Without a true instructor for our own event, heck it was just the neighbors remember, the party took a different turn than it had at our more formal tastings. The candy was too sweet for the dessert wines and had to be mixed in between bites of salami. The mustards from the Chardonnay tasting just had to be used on the French bread alongside the black olive spread! The color combination alone toughened the palate! Sacra bleu! Then the semi-sweet chocolate chips, in Eddie’s one inspirational and instructional note, cried out to be placed beneath one’s tongue to taste the deepness of the Australian Shiraz!
And then all the work I had put into completely covering our coffee table with every printed word on the subject of wine was unabashedly ignored! Eddie’e CD collection, most of which was found buried deep in the shelves of our home office, were brought out just to try to satisfy this group of hungry dancers.
It seemed they had decided, once they had finished voting for their favorite wine, that each person was to dance. As I watched my wine tasting party really come alive I interrupted snippets of conversation, “Come on with us Eve…. in two weeks were going to do it…you know get a tattoo…I’ve wanted one since the sixties!” All while the “boys” searched in vain for that one CD that would produce more than one danceable song. At the height of the party, somewhere past midnight, when there was more water bottles left over than wine, someone turned up the music more than a notch and started the cheer, “ Damn the C——-!” (This was a particular neighbor, obviously not in attendance, that had kept us awake at least twice a year with their own loud parties.)
It was our first party of the year on our street.
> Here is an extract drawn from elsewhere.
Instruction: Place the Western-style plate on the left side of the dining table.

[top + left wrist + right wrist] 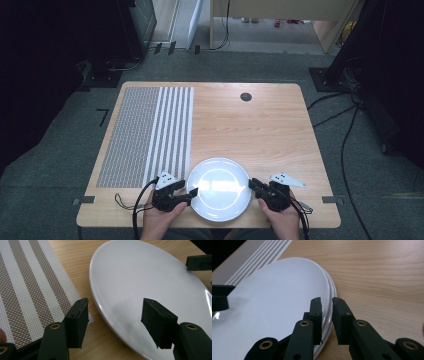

And though we didn’t learn a heck of a lot about wine we learned that we didn’t have to wait for the summer months to come out of our houses to play. Did I mention that they all could get back to their respective homes without getting behind the wheel of a car? (That added inducement, of having the party on the street that we all live on was almost as attractive as having baby sitters for the evening.) We were safe, happy, and finally, sated. Now on to planning next year! Any suggestions?